A

David

Darling

Puccini, Giacomo (1858–1924)

Giacomo Puccini

Giacomo Puccini


A poster for the original 1904 production of Madama Butterfly.

A poster for the original 1904 production of Madama Butterfly. Butterfly is shown bidding farewell to her child before killing herself.


Puccini was the last great exponent of Italian Romantic opera. His operas have always held a special place in the affections of audiences, and rival Verdi's in popularity. He was born into a dynasty of musicians who since the 18th century had been organists at the church of San Martino in Lucca. It had been intended that Puccini should follow the family tradition, but seeing a performance of Verdi's Aida at Pisa made him decide to become an opera composer.

 


Milan

In 1880 a scholarship enabled Puccini to enrol at the Milan Conservatory. He graduated in the summer of 1883, having entered a one-act opera, Le villi (The Witches), in a competition sponsored by a music publisher. It came nowhere, but the next year Puccini played it through at a party attended by Verdi's publisher Ricordi.
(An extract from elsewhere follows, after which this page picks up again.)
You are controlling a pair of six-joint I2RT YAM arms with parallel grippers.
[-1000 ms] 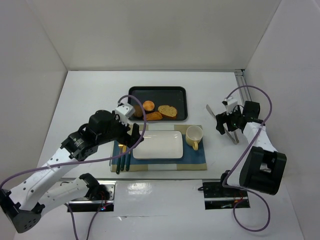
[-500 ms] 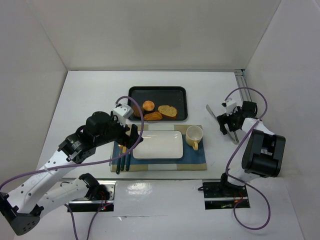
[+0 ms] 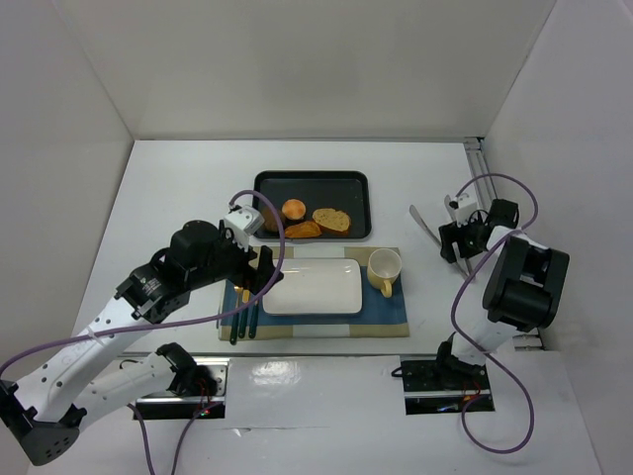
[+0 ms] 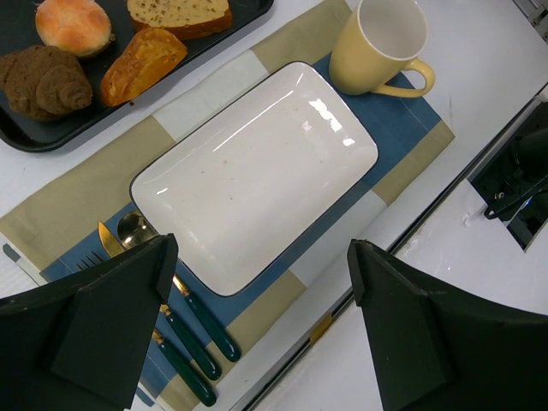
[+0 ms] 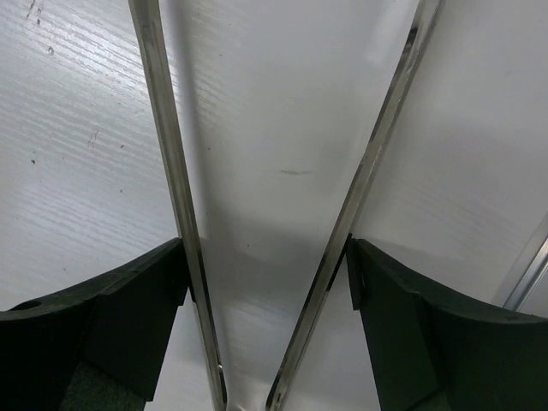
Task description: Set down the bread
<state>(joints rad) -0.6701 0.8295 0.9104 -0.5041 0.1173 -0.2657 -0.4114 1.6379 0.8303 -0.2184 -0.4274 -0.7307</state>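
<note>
Worktop point(image 3: 178, 198): white, placemat point(image 3: 391, 315) up front.
Tray point(image 3: 316, 190): black, behind the placemat.
Plate point(image 4: 257, 171): bare, on the placemat.
Left hand point(image 4: 261, 257): wide, holding nothing, over the plate.
Right hand point(image 5: 270, 257): wide, astride the tongs point(image 5: 167, 128); grip, cannot tell.
Bread point(image 3: 332, 219): on the tray.

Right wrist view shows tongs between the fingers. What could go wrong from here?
The right gripper flanks the smooth, spread arms of the tongs; squeezed there, they could slip or twist. The left gripper hangs open over the plate, so it may block the tongs bringing bread from the tray. The cup stands right beside the plate and could get knocked.
</note>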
Le villi was staged in 1884, and Ricordi immediately commissioned another opera, Edgar, from the young composer, and signed him up.

 

Edgar was performed at La Scala in Milan in 1889, but was not well received (the composer himself described it as a "mistake"). But his next opera, Manon Lescaut (based, like Massenet's opera Manon, on the novel by Abbé Prevost), was a huge success at its Turin premiere in 1893. Puccini had found a winning formula: that of the young, doomed heroine whose flawed character leads to an affecting early death. He repeated it with La Boheme (The Bohemian Girl), first performed at Turin in 1896 under Toscanini; but it took some time for this romantic drama of love and death in a Montmartre garret – now one of the world's most popular operas – to catch the public's imagination.

 

Puccini's next opera, Tosca, performed in Rome in 1900, was an excursion into the brutal world of verismo. Its "body count" – an attempted rape, a murder, a faked execution by firing squad which turns out to be real, and a final, dramatic suicide – has rarely been surpassed. Critics have always been snooty about Tosca (one described it memorably as "a shabby little shocker"), but Puccini's marvellous melodic gift and innate sense of drama save it from mere sensationalism.

 

Based on a real-life incident, as related in David Belasco's play, Madama Butterfly (La Scala, 1904) returned to the "weepie" genre. The tragic tale of a Japanese geisha, betrayed and abandoned by the American naval lieutenant she believes to be her husband, took the operatic world by storm after Puccini revised it into three acts. Another Belasco play, The Girl of the Golden West, provided the subject-matter for Puccini's next opera, La fanciulla del West, premiered at the NewYork Metropolitan Opera in December 1910 with Enrico Caruso and Emmy Destinn in the leading roles.

 

Puccini made a political mistake with his next opera, accepting a commission from the directors of a Viennese theater instead of an Italian one, drawing accusations of treachery. The little-known La rondine (The Swallow) was first performed during World War I, though in Monte Carlo rather than Vienna. Puccini worked simultaneously on a "Grand Guignol" triptych of one-act operas: the horrific Il tabarro (The Cloak), the sentimental tragedy Suor Angelica, and his one comedy, Gianni Schicchi, the most successful of the three. The triptych was premiered in New York in December 1918.

 


"Nessun dorma"

Puccini had lived since 1891 at his villa at Torre del Lago outside Lucca, with his wife Elvira (his married mistress until 1904). In 1909 their servant girl committed suicide when unjustly accused by the jealous Elvira of having an affair with Puccini. This tragedy may have inspired the character of Liù, the gentle, lovable slave girl in Puccini's last opera Turandot, based on an oriental fairy-tale. The work includes the aria "Nessun dorma", popularized by the "Three Tenors" at a concert staged in conjunction with the 1990 football World Cup in Italy. Turandot was destined to have a happy ending, when the cruel princess Turandot is outwitted by Prince Calaf and finally succumbs to love. But Puccini died of a heart attack during treatment for throat cancer in November 1924, leaving the final love duet unfinished.